Satoru Abe: 100 New Paintings

Satoru Abe, 6, 19"x24", 2019-2021, oil on canvas

Jelly Beans-E  EXHIBITION

Satoru Abe: 100 New Paintings

August 20 – December 8, 2024
The Art Gallery, University of Hawai‘i at Mānoa (UHM), Art Building

The Art Gallery at the University of Hawaiʻi at Mānoa is proud to present Satoru Abe: 100 New Paintings.

I wanted to paint something that I had never painted before. With no preconceived concepts, sketches, or notions in mind, I started my first blank canvas with just a palette of oil paints.

 After I finished 75 paintings, I came to the startling realization that my paintings could be viewed 4 different ways: right side up, upside down, or rotated 90 degrees. To enhance and energize a painting, it could be hung singularly, in a pair, or in a triptych. This would increase the number of ways a painting could be displayed. This is an approach that has challenged me, and it will surely invite interpretive participation from the people who view these paintings.

This approach has never been done before and I hope it will broaden your appreciation for art. Art is exciting and it can be appreciated from many angles and points of view. How we view things is how we live. Discoveries are still to be found after 97 years!

–Satoru Abe, May, 2024

Satoru Abe (b. 1926) is one of the most significant artists in the history of Hawai‘i. In his 90s, he has been remarkably prolific and exploratory, producing 318 paintings since 2019. Satoru Abe: 100 New Paintings features 100 of these dynamic new works. The paintings demonstrate Abe’s on-going commitment to abstraction, and the unique sense of form that can be seen in his sculpture. Lyric colors and poetic forms are inspired by the natural world. He combines gestural abstraction with hard-edged boundaries, creating dynamic surface tension and depth. While his language of abstract themes creates a formal continuity, each piece is original and unique.
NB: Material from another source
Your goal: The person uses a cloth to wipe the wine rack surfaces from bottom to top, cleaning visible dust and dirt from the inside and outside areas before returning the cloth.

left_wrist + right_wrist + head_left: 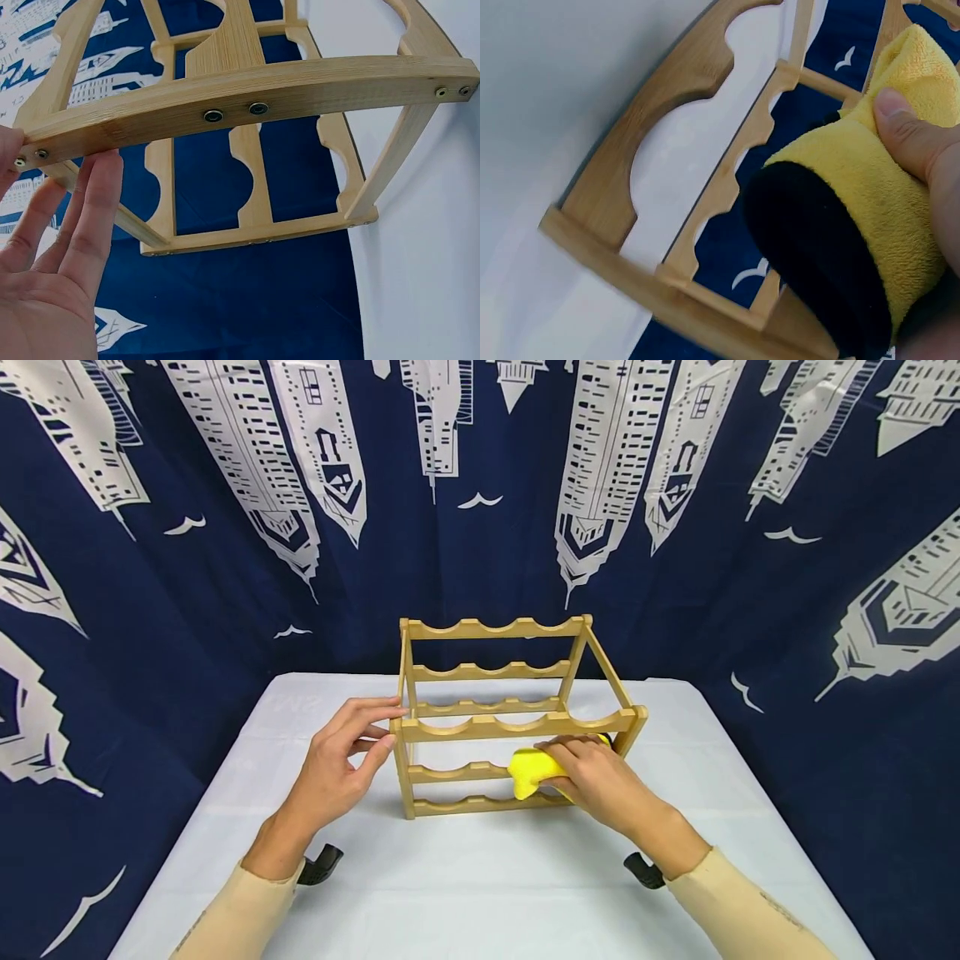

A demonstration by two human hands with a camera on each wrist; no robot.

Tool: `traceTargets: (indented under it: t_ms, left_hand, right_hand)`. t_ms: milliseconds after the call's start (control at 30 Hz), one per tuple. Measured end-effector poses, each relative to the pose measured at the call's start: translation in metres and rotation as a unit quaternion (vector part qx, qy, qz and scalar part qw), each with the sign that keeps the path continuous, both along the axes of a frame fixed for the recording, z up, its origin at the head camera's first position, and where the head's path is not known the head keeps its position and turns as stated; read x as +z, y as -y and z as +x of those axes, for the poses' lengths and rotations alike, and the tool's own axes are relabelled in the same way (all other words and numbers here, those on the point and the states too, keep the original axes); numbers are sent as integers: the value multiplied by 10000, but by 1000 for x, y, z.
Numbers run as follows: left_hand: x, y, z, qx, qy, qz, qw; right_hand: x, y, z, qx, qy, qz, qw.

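A light wooden rack (517,725) with scalloped rails stands on the table. At its front left post, my left hand (333,768) pinches the upper end between thumb and fingers. In the left wrist view the fingers (96,202) lie against the post (300,94), with the thumb at its end. My right hand (603,781) grips a bunched yellow and black cloth (529,770) just below the upper front rail, near the right post. The right wrist view shows the thumb (904,131) pressed into the cloth's yellow terry side, its black part facing the rack.
A white-covered table (450,885) carries the rack. Dark blue curtains (465,560) with white building prints hang behind and on both sides, close to the rack's rear. Black devices (321,865) sit under both wrists.
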State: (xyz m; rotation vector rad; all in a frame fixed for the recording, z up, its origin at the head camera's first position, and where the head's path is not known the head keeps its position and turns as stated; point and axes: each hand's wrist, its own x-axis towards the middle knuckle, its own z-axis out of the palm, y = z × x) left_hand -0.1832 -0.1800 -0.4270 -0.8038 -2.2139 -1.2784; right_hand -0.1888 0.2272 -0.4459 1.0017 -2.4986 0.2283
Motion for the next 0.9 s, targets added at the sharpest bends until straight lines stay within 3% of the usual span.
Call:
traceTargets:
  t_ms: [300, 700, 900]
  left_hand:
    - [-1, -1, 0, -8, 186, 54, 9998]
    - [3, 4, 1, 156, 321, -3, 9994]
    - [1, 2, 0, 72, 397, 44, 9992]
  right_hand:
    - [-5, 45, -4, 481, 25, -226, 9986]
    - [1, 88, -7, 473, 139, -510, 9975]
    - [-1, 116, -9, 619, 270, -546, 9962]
Saturo Abe was born in Honolulu, Hawai‘i to Kuhachi and Toyo Abe as one of five children (three brothers and two sisters). He attended McKinley High School, and in 1948, he spent the summer at California Academy of Fine Arts, then moved to New York to attend the Art Students League. In 1949, he met and eventually married fellow Art Students League student Ruth Tanji of Wahiawa. In 1950, he returned to Honolulu, where his daughter Gail was born. At that time, he met his mentor, Isami Doi, and fellow artists Bumpei Akaji, Robert Ochikubo, Jerry Okimoto, and Tadashi Sato. The group began to exhibit at Gima’s Art Gallery. In 1951, he learned welding with Akaji, created his first sculpture and participated in a 3-person exhibition at The Honolulu Academy of Art. From 1953 to 1955, he developed his first body of work (the “white paintings”), and continued to exhibit at Gima’s and Metcalf Chateau. In 1956, he returned to New York City and began a long-term association with Sculpture Center, Long Island, NY where he was invited to hold solo exhibitions in 1958, 1961, 1965, and 1968. Abe was selected for the New Talent exhibition by Art in America (1959), received a grant from the John Simon Guggenheim Foundation (1963), and received an NEA grant for Artist-in-Residence in Waianae, Hawai‘i (1971). After his solo exhibition at The Contemporary Arts Center, Honolulu (1971), he moved back to Hawai‘i. He continued to have numerous exhibitions and receive many awards, notably a solo retrospective at the Contemporary Arts Center, Honolulu (1982), a retrospective at the Tokyo Central Museum (1986), a 50 year retrospective at the Contemporary Museum, Honolulu (1998), and a solo exhibition at Honolulu Museum at First Hawaiian Center (2022).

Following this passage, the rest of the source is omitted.